Note that humans have a dark history of conveniently either failing to ask or otherwise ignoring this question in very similar contexts (e.g., “don’t worry, human slaves are animal-like!,” “don’t worry, animal suffering is incomparable to human suffering!”)—and that an advanced AI would almost certainly be keenly aware of this very pattern.

It is for this reason that we think AI sentience research may be especially important, even in comparison to other more-commonly-discussed s-risks. If, for instance, we are committing a similar Type II error with respect to nonhuman animals, the moral consequences would also be stark—but there is no similarly direct causal path that could be drawn between these Type II errors and human disempowerment (i.e., suffering chickens can’t effectively coordinate against their captors; suffering AI systems may not experience such an impediment).

Sentient AI that genuinely ‘feels for us’ probably wouldn’t disempower us

It may also be the case that developing conscious AI systems could induce favorable alignment properties—including prosocialityif done in the right way.

Accidentally building suffering AIs may be damning from an x-risk perspective, but purposely building thriving AIs with a felt sense of empathy, deep care for sentient lives, etc may be an essential ingredient for mitigating x-risk. However, given current uncertainty about consciousness, it also seems currently impossible to discern how to reliably yield one of these things and not the other.

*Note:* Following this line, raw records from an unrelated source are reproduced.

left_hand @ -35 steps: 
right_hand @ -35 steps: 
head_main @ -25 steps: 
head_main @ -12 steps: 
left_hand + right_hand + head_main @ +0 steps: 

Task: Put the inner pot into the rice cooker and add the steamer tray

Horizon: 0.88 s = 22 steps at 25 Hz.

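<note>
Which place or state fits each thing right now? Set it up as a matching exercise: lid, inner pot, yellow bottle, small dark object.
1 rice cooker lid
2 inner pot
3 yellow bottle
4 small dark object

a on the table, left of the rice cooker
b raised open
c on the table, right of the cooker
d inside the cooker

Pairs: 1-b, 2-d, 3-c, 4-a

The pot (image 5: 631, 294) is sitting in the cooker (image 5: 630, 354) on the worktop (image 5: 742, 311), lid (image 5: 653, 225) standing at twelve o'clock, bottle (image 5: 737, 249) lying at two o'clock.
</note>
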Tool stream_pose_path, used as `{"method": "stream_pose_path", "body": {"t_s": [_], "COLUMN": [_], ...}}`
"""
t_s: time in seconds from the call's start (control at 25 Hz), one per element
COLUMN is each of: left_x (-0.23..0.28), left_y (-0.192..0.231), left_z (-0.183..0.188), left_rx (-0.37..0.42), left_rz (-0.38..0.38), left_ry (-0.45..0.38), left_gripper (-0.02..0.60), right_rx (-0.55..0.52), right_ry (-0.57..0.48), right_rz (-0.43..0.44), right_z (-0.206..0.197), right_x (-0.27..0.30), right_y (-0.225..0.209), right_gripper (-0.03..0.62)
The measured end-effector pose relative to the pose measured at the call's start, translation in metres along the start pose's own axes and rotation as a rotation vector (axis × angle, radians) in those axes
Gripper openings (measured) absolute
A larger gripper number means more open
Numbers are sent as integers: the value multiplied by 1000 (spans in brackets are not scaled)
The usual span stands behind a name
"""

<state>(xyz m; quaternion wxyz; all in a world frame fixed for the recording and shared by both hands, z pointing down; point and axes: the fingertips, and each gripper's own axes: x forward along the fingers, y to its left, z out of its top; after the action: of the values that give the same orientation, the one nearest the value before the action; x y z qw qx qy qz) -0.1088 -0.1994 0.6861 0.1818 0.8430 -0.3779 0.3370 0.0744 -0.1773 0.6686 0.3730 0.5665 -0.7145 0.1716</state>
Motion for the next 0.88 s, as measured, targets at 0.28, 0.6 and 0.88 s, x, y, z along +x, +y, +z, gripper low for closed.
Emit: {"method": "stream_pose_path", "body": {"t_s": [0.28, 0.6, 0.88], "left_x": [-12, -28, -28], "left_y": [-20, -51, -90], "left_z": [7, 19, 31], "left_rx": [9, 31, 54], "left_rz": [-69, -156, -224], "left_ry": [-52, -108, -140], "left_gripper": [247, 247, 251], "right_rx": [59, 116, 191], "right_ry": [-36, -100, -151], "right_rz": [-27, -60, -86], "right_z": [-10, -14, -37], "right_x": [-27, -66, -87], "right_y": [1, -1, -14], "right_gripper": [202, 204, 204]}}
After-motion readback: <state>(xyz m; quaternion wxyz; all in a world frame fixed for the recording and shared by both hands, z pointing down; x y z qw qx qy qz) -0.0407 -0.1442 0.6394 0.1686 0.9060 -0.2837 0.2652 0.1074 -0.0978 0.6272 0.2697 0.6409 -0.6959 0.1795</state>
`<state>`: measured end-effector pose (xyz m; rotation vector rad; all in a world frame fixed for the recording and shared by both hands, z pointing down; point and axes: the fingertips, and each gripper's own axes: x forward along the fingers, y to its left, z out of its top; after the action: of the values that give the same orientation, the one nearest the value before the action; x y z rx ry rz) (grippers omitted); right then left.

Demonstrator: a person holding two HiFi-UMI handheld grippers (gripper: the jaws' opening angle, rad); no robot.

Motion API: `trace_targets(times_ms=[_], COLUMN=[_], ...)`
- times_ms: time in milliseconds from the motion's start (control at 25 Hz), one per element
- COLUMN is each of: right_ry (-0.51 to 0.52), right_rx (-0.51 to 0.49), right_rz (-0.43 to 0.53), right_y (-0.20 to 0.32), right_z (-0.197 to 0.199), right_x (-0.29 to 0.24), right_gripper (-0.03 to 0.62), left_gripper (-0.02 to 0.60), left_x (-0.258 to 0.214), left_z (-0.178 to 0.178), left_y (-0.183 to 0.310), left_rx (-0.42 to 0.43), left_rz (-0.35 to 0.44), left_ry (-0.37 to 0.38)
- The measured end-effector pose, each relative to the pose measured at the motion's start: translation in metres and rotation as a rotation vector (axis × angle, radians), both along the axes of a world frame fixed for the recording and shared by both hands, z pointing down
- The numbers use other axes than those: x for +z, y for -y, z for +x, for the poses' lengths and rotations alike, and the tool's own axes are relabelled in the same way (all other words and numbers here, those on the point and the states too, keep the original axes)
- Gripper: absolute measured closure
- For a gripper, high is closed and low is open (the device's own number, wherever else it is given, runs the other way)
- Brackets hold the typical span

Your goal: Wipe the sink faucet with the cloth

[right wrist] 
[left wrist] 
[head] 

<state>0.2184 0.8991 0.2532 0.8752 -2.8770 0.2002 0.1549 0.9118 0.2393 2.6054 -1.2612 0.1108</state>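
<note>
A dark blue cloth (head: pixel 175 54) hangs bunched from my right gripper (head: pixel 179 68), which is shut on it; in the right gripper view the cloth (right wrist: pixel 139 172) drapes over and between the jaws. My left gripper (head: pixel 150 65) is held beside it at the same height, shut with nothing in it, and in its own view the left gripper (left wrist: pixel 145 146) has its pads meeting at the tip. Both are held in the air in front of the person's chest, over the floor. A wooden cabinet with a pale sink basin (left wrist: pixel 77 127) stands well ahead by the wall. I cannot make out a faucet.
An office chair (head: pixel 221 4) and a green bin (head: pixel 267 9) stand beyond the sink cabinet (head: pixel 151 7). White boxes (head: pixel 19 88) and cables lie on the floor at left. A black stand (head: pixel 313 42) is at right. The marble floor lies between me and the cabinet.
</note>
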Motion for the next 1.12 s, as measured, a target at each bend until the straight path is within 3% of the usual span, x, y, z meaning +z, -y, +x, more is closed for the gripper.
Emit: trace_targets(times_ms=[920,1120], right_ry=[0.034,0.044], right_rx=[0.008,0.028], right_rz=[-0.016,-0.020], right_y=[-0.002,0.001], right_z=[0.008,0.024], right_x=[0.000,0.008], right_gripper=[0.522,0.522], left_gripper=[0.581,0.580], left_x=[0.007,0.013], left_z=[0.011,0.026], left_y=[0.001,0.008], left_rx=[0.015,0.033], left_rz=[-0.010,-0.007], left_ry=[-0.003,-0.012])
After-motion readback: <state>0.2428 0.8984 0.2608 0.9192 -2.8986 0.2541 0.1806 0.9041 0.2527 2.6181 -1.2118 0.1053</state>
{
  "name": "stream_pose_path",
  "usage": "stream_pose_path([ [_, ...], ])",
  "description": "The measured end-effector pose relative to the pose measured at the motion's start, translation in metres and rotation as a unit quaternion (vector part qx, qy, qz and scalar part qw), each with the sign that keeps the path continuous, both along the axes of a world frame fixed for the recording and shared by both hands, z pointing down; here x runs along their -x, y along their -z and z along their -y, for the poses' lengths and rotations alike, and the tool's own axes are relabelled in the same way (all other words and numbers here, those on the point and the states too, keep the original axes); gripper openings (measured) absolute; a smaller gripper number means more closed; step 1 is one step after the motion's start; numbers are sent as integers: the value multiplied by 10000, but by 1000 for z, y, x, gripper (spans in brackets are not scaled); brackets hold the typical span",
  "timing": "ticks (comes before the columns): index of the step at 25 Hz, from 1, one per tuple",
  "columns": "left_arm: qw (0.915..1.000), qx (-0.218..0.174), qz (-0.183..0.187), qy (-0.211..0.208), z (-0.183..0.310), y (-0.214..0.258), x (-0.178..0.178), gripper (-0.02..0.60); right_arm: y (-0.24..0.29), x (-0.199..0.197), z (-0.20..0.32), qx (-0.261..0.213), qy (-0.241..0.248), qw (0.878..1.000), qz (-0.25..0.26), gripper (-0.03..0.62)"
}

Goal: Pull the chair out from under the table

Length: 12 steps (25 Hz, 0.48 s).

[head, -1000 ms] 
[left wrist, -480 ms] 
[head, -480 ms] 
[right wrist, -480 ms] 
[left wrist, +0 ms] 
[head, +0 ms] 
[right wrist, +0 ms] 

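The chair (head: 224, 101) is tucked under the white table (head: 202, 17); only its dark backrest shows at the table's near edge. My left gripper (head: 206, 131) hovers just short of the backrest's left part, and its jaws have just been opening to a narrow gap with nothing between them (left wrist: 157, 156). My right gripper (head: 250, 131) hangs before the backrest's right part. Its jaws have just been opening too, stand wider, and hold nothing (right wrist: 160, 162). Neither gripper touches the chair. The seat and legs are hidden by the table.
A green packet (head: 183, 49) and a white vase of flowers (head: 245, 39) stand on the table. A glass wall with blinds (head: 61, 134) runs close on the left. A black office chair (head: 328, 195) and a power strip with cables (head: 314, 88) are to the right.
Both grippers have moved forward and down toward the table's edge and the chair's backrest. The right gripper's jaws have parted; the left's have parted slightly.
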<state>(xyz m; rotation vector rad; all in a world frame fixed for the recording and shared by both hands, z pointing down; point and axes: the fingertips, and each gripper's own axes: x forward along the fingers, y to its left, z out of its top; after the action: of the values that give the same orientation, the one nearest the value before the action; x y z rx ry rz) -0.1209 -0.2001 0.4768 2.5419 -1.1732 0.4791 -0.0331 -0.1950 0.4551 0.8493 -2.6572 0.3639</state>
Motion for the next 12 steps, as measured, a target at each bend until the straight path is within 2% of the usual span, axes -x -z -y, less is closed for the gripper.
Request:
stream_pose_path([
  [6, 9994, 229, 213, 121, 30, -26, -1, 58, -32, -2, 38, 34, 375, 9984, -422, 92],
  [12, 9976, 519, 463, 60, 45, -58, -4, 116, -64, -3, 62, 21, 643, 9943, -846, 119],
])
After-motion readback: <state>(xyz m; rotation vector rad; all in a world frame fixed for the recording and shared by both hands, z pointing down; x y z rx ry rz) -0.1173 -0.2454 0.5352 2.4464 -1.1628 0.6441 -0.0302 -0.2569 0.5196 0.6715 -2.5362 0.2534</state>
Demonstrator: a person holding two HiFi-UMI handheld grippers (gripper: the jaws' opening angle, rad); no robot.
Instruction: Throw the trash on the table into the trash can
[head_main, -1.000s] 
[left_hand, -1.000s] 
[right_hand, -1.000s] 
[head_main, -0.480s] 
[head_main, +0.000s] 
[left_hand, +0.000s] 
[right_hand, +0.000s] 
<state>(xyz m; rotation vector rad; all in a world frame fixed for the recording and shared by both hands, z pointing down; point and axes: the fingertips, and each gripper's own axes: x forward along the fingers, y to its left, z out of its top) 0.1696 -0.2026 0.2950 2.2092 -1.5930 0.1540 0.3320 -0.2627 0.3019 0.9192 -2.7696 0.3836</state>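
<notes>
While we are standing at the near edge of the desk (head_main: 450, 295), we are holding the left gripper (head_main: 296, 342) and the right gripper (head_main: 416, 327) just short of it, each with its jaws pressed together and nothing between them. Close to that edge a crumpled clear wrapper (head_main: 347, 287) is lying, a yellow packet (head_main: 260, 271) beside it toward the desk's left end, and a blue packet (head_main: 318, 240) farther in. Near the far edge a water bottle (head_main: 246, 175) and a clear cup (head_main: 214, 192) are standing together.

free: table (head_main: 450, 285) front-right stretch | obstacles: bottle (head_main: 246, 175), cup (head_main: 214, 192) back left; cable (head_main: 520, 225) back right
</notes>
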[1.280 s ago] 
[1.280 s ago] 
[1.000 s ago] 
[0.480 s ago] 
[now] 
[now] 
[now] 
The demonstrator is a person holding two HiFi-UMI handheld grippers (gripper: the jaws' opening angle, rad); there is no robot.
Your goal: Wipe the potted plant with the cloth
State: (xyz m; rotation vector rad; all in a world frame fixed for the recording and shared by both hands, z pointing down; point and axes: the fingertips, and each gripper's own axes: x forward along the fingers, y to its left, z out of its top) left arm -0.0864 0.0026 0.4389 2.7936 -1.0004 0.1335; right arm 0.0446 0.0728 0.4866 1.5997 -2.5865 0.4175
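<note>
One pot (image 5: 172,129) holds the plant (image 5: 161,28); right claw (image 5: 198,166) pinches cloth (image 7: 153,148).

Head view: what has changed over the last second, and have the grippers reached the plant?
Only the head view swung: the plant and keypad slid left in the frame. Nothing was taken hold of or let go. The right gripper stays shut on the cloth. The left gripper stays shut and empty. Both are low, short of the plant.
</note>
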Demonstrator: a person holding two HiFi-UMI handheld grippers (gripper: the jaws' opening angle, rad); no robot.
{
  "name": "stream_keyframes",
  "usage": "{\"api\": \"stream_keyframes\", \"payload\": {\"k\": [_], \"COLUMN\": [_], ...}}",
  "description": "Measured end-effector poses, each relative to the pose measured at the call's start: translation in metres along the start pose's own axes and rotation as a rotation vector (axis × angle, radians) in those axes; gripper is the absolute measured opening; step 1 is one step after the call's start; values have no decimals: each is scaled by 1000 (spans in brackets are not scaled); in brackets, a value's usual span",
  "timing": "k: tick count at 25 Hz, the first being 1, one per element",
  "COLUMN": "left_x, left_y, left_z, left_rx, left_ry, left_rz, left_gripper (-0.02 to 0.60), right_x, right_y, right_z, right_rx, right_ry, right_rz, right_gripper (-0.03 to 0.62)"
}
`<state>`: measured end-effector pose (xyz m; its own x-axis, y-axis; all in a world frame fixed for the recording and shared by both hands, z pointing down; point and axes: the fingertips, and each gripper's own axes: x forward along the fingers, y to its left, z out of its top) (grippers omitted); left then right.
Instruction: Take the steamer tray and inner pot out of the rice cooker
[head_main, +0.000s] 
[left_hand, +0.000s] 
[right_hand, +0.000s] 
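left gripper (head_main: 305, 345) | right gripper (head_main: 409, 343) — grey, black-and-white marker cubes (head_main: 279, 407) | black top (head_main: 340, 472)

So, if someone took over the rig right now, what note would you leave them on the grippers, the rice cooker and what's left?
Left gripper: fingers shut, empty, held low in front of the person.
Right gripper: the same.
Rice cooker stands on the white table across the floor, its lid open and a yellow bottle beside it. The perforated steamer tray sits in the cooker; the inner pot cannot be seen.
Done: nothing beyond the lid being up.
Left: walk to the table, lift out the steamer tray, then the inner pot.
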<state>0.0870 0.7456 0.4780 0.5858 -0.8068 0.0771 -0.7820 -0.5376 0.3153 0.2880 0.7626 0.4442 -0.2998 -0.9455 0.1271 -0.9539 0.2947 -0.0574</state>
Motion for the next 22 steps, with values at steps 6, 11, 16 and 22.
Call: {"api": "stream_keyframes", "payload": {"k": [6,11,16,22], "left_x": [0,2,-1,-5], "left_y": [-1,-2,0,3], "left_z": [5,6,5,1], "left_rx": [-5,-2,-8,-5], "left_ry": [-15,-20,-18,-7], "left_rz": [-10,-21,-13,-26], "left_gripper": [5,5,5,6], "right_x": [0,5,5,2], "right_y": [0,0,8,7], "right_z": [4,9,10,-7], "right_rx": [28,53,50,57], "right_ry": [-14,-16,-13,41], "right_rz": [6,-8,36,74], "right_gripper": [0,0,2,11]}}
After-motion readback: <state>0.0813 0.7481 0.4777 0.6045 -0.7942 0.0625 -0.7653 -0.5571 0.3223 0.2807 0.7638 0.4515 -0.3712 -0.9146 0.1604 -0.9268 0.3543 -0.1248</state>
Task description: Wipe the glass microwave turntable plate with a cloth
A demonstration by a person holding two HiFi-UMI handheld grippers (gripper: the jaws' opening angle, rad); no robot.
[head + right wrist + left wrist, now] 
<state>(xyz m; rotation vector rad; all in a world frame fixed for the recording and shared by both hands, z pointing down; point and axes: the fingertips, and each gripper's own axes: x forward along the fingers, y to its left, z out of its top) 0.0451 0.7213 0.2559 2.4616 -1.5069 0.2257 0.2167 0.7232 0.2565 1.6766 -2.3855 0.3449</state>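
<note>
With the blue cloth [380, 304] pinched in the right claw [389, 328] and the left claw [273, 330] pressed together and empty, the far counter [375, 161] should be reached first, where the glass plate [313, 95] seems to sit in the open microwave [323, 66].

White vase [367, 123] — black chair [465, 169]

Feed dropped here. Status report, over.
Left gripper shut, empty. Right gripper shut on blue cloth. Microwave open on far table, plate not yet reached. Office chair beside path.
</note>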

Therefore, it seems clear to us that we need to immediately prioritize and fund serious, non-magical research that helps us better understand what features predict whether a given system is conscious—and subsequently use this knowledge to better determine which quadrant we are actually in (above) so that we can act accordingly.

At AE Studio, we are contributing to this effort through our own work and by helping to directly fund promising consciousness researchers like Michael Graziano—but this space requires significantly more technical support and funding than we can provide alone. We hope that this week’s debate and broader conversations in this space will move the needle in the direction of taking this issue seriously.